Pines Coffee owner Ryan Thompson emphasizes ingredients, many of which the small shop produces itself. (Photos by Ariane Kunze/The Columbian) Photo Gallery

After working at Starbucks for a decade pouring drinks heavily laden with sugar, Ryan Thompson began to see a culture clash. He noticed people were starting to trend toward more healthful food choices but the coffee industry wasn’t keeping up.

So the 28-year-old, who expects to graduate this fall with a bachelor’s in marketing from Western Governors University, started Pines Coffee with former business partner JJ Goldsbury. The small drive-through or walk-up coffee hut at 1000 Grand Blvd., is 3¬†years old and, Thompson said, business is growing rapidly.

Pines is on track this month to break a record for sales.

“And it’s August,” he said. “That’s like the worst month” for the coffee business.

Thompson credits the coffee kiosk’s success to a commitment to using whole ingredients and unique products, from the pumpkin habanero latte to house-made vegan milks such as coconut cashew and almond maple.

“We believe more in flavor,” Thompson said. “We embrace flavors because we do it right.”

Thompson started experimenting with recipes in 2006 when he was diagnosed with multiple sclerosis, which causes inflammation in the brain and spine. Sugar and dairy can fuel the inflammation, so Thompson sought alternatives.

He brought that passion for healthier yet tasty alternatives to Pines Coffee, which now boasts nine coffee offerings, from lattes to mochas and nine recently released teas, as well as gluten-free baked goods and a commitment to transparency. The ingredients in the house-made milks are on the front page of Pines Coffee’s website. Almond maple milk, for example, includes: water, raw almonds, Grade A maple syrup and Himalayan salt.

Thompson said Pines Coffee decided to use Happy Cup coffee roaster out of Portland because the companies have a similar mission to help the community.

“We’re all about trying to improve our community,” Adam Bray, operations director for Happy Cup, said.

The goal of Happy Cup is to hire people with developmental disabilities to work in production, packaging and marketing, Bray said. The 5-year-old Portland coffee roaster has its own shop in Portland City Hall and distributes coffee to several local coffee shops and stores.

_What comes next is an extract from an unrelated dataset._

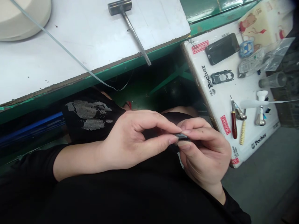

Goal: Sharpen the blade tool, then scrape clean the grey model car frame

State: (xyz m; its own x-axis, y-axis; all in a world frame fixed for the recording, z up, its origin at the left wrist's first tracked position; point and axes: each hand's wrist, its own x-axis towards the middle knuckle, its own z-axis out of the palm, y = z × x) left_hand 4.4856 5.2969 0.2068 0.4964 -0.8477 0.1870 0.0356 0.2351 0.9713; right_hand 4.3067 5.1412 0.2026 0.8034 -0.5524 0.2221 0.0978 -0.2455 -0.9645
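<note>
Between my fingertips is a small dark grey part (pixel 182 136), held over my lap. My left hand (pixel 137 138) pinches its left end with thumb and forefinger. From the right, my right hand (pixel 205 146) grips the same piece between thumb and fingers. Most of the part is covered by the fingertips, so its exact kind cannot be made out. A similar dark colour shows on a toy car chassis (pixel 222 76), lying on the white board (pixel 201 59) to my right.
A metal hammer (pixel 133 28) lies on the white-topped bench (pixel 77 37), its handle jutting past the edge. A pale strip (pixel 67 51) hangs off that bench. On the board are a phone (pixel 222 49), a red-handled tool (pixel 234 124), a metal oiler (pixel 260 118) and a clear cup (pixel 273 80).
</note>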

Bray said he likes working with Thompson and Pines Coffee because of the company’s unique products.

“He’s just always trying different things with our coffees and I really appreciate that,” Bray said of Thompson. “His heart is in that business.”

Though Pines Coffee initially had plans to expand, Thompson said that for now it is too big of a bite for a company that employs only three people, including himself. Thompson said co-founder Goldsbury is no longer part of Pines Coffee as of about a month ago.

But Pines Coffee has no plans of slowing down.

Thompson said the mission to provide quality products, transparency of ingredients and being a positive impact on the community will continue as will the goal to be unique and try new things.

“Whenever someone says it can’t be done, we do it anyway,” Thompson said, adding after three years growth is “explosive. No one said that could be done after three years. It’s like no, that CAN be done.”